● Task to carry out
Images are to be left out; everything else in the listing should be repeated exactly.

>>>

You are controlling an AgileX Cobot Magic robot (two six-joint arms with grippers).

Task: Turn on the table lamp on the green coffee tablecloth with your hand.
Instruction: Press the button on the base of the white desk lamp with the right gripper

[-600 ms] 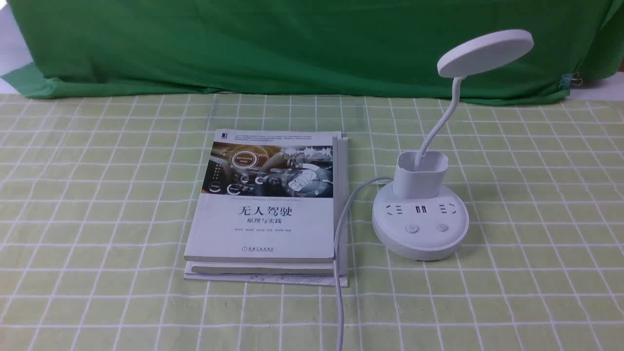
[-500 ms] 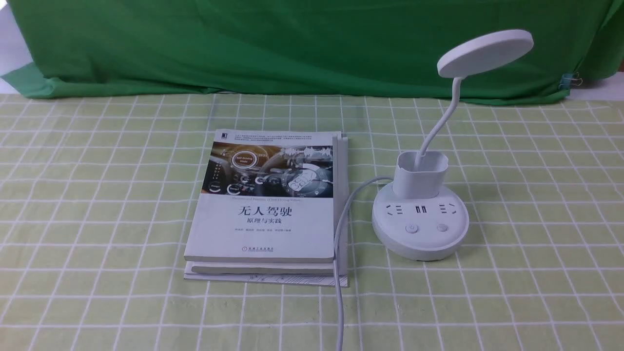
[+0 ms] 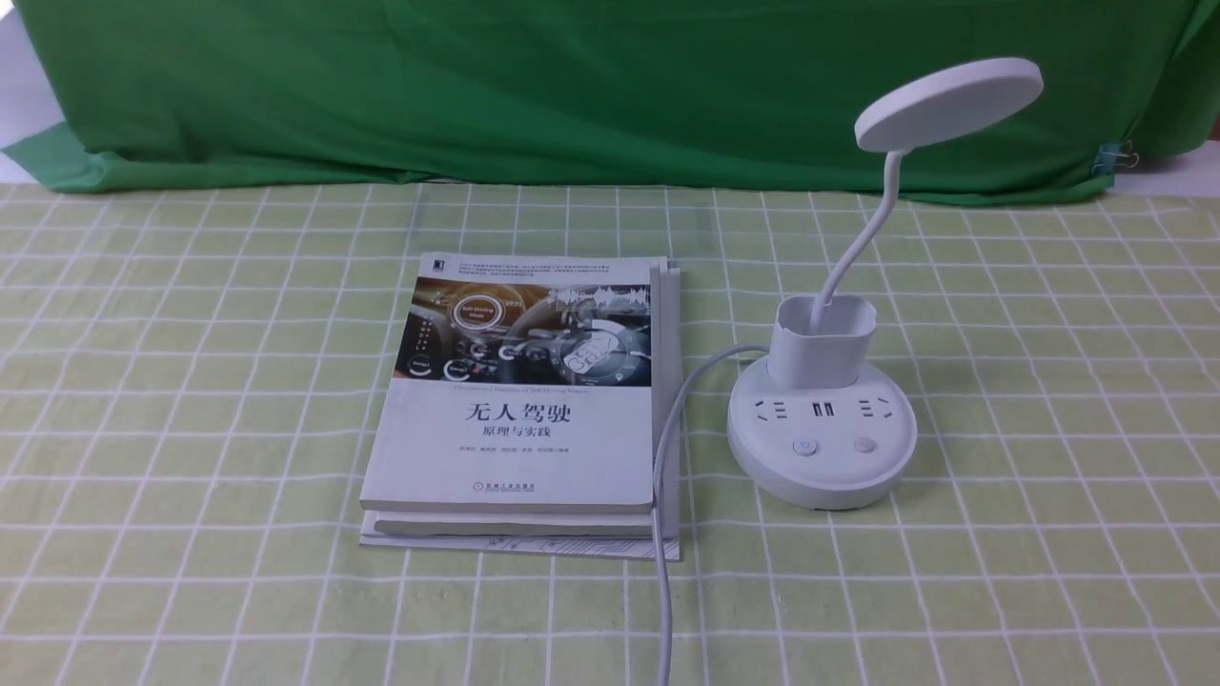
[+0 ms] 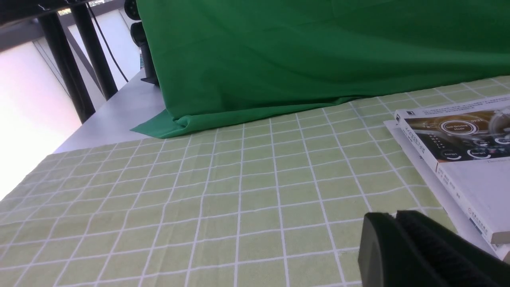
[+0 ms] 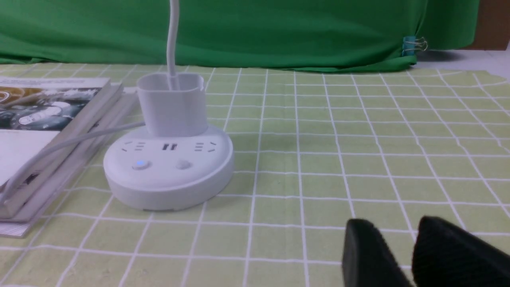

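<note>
The white table lamp [image 3: 822,419] stands right of centre on the green coffee tablecloth [image 3: 191,381]. Its disc head [image 3: 948,103] is up on the bent neck and looks unlit. Two buttons [image 3: 806,446] sit on the front of the round base. In the right wrist view the lamp base [image 5: 169,167] is ahead, and its one button [image 5: 140,164] glows faint blue. My right gripper [image 5: 394,227] is low over the cloth, well short of the base, jaws a little apart and empty. My left gripper [image 4: 392,217] is shut and empty, low beside the books. Neither hand shows in the front view.
A stack of books [image 3: 524,410] lies left of the lamp, with the lamp's white cable [image 3: 664,476] running over its right edge toward the front. The dark green backdrop [image 3: 572,86] hangs along the back, held by a clip [image 3: 1115,155] at right.
</note>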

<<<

● Response below
You are controlling an AgileX Cobot Magic robot (two six-joint arms with grippers).

Task: Turn on the table lamp on the green coffee tablecloth with your hand.
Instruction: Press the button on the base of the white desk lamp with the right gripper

[-600 ms] 
[-500 ms] 
[+0 ms] 
[+0 ms] 
[+0 ms] 

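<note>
The white table lamp [image 3: 822,419] stands right of centre on the green coffee tablecloth [image 3: 191,381]. Its disc head [image 3: 948,103] is up on the bent neck and looks unlit. Two buttons [image 3: 806,446] sit on the front of the round base. In the right wrist view the lamp base [image 5: 169,167] is ahead, and its one button [image 5: 140,164] glows faint blue. My right gripper [image 5: 394,227] is low over the cloth, well short of the base, jaws a little apart and empty. My left gripper [image 4: 392,217] is shut and empty, low beside the books. Neither hand shows in the front view.
A stack of books [image 3: 524,410] lies left of the lamp, with the lamp's white cable [image 3: 664,476] running over its right edge toward the front. The dark green backdrop [image 3: 572,86] hangs along the back, held by a clip [image 3: 1115,155] at right.
</note>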

The exercise requires nothing else.